GEOFF BENNETT: And, Miles, we heard the doctor in your piece there say that there's danger in thinking about this drug as being a magic bullet.
Expand on that.
Help us understand some of the concerns that came to the fore today and why the committee ultimately rejected it.
MILES O'BRIEN: Well, the committee, in the end, Geoff, just simply couldn't trust the results of these studies.
It was a relatively small group that was exposed to the MDMA and the psychotherapy that went along with it.
And there were other flaws that were part of it, so-called confounding factors.
In the end, it was a 9-2, a very dramatic vote, that the MDMA, along with the psychotherapy, was not proven to be effective.
They were also concerned that there weren't adequate safety measures taken.
As a matter of fact, they voted 10-1 that the safety measures were not enough.
There are things, detailed things, like they didn't take proper vital signs and lab work.
And then the real issue which kept coming up was the idea that patients in these scenarios, people undergoing therapy on MDMA, are extremely vulnerable.
And there was a lot of concern that they might be subject to risk in this setting.
GEOFF BENNETT: There was a public comment today that I'm told was pretty lively.
Did that have a role in shifting things here?
MILES O'BRIEN: I think so, Geoff.
There were three dozen individuals who participated in this virtually.
And it was like a parallel universe.
It was a tale of two cities.
On the one hand, we heard these emotional harrowing tales of individuals like C.J., who were on the brink of suicide and facing other maladies as a result of PTSD, which could not be solved by traditional talk therapy and drugs.
And then, on the other hand, individuals who had really strong critique of the company Lykos, which is behind all of this, a company they said that was hell-bent on getting this approved, almost had a cultlike -- that term cult came up many times -- and that cultlike approach to the treatment, and that one woman, in fact, separate from Lykos, but was abused by one of her therapists, spoke through a spokesman in order to maintain her anonymity.

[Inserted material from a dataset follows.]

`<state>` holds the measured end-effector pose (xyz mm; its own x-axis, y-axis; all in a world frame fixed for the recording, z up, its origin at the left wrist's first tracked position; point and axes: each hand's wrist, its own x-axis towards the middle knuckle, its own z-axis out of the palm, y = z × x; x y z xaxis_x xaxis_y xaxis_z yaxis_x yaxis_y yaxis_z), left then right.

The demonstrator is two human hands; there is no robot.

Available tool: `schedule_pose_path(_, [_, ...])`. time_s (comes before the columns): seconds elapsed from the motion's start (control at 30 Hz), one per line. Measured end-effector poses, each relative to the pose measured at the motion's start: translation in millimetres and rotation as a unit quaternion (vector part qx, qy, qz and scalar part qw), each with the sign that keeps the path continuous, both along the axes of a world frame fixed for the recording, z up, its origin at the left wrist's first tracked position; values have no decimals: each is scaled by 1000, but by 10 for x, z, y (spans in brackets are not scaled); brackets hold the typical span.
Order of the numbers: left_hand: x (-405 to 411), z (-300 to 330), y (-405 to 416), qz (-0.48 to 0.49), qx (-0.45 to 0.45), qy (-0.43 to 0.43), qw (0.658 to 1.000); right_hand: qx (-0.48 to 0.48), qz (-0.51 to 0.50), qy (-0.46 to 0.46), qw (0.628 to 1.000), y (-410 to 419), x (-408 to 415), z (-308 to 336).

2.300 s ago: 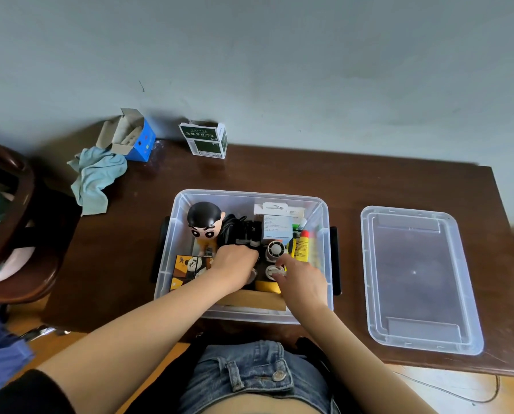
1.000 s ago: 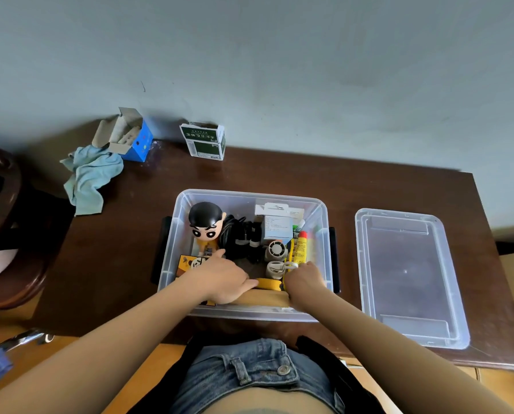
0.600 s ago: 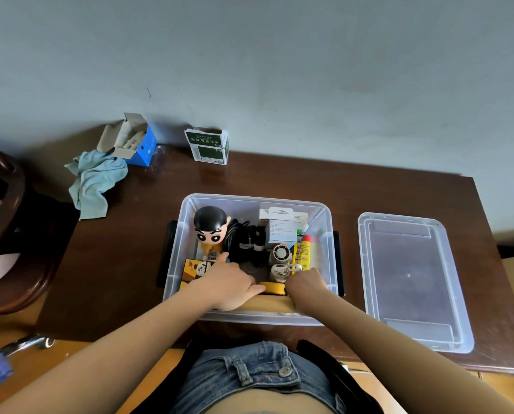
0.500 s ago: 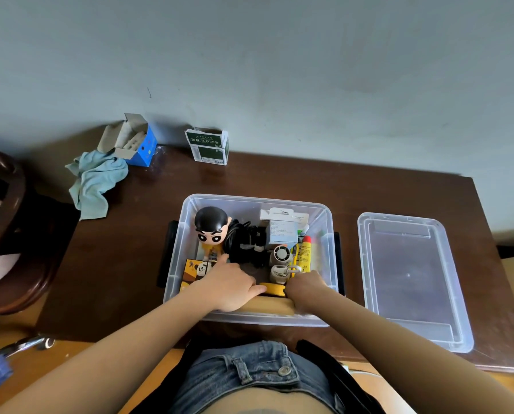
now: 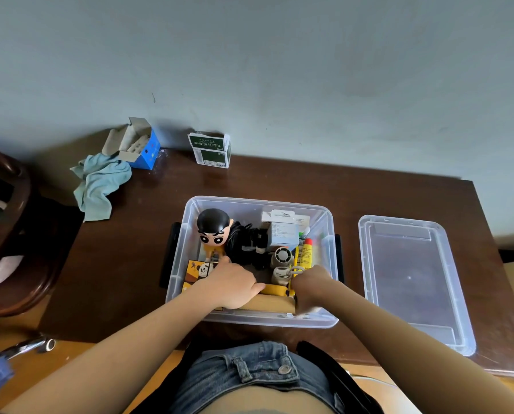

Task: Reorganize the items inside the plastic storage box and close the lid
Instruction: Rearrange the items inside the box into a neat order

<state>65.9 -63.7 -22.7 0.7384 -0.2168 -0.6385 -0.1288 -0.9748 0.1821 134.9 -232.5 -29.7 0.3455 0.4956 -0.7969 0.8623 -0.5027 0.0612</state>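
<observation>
The clear plastic storage box (image 5: 258, 201) stands open at the table's middle. Its clear lid (image 5: 411, 279) lies flat on the table to the right. Inside are a black-haired cartoon figure (image 5: 214, 231), black cables (image 5: 243, 240), a white carton (image 5: 282, 233), a small fan (image 5: 282, 256), a yellow tube with a red cap (image 5: 305, 255) and a panda-print box (image 5: 200, 268). My left hand (image 5: 231, 283) rests flat on the near items, its thumb on a yellow piece (image 5: 275, 289). My right hand (image 5: 311, 283) curls over the right end of a tan cardboard box (image 5: 267, 303) along the near wall.
An opened blue carton (image 5: 142, 144), a light blue cloth (image 5: 100, 180) and a green-and-white carton (image 5: 212, 150) sit at the back left by the wall. A dark wooden chair (image 5: 14, 234) stands left of the table. The table's near edge is at my waist.
Both hands moved from the box's middle to its near side, onto the tan cardboard box. Over the last half second they have stayed almost still.
</observation>
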Motion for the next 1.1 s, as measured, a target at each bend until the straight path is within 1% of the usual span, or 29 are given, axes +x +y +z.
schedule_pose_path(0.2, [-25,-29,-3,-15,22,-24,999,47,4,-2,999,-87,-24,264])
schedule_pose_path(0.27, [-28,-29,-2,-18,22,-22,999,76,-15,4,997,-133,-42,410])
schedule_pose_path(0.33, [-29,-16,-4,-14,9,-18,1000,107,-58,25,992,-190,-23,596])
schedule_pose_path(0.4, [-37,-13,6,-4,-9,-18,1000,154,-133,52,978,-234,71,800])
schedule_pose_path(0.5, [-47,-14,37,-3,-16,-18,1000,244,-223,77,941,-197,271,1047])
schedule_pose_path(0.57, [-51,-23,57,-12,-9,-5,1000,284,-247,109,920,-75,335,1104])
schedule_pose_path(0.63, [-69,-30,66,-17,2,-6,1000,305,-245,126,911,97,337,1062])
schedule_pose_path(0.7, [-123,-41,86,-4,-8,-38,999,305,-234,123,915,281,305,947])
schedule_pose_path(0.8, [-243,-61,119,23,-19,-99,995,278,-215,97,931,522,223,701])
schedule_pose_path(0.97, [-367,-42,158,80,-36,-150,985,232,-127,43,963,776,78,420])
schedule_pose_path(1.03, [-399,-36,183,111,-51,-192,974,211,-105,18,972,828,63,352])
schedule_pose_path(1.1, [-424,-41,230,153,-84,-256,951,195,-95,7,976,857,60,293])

And she felt that the company did not respond properly to the abuse she received during therapy.
The company claims it did, however.
So there were a lot of factors in play.
GEOFF BENNETT: A question about C.J.
Hardin, the veteran you profiled in your piece there.
Can he and other veterans who are using this treatment successfully, can they continue to use it even if this committee has rejected it?
MILES O'BRIEN: Well, no.
Ultimately, this has to be approved if you want to use it in a therapeutic setting.
But the interesting thing about C.J.
and so many of the individuals that we have spoken to is, he's fine, Geoff.
He went through the treatment and he, at this point, doesn't need to go back.
And that's the remarkable thing about what we have been hearing about MDMA.
Now, while the committee has said the proof is not there, the anecdotal comments and the anecdotal stories of people like C.J.
are quite profound.
GEOFF BENNETT: So what are the next steps here?
The advisory committee rejects it.
Does the FDA follow suit?
MILES O'BRIEN: It doesn't have to.
The FDA still has to make a final decision.
This will come on about August 11.
There was a recent analysis done of what -- how this goes, shakes out; 88 percent of the time the FDA does, in fact, follow its advisory committee.
They tend, when they reject what the advisory committee says, to bias toward approval.
And what's interesting about this one is, there's a lot of congressional support here.
This affects veterans.
And it's a bipartisan issue.
Republicans and Democrats have been sending -- pressuring and sending letters to the Veterans Administration encouraging it to do what it can to further these studies.
I mean, this is -- it's a frustrating thing.
PTSD affects 13 million Americans.
And there aren't a lot of tools in the toolbox.
GEOFF BENNETT: Yes.
Miles O'Brien, thanks so much for walking us through this important story.
We appreciate it.
MILES O'BRIEN: You're welcome, Geoff.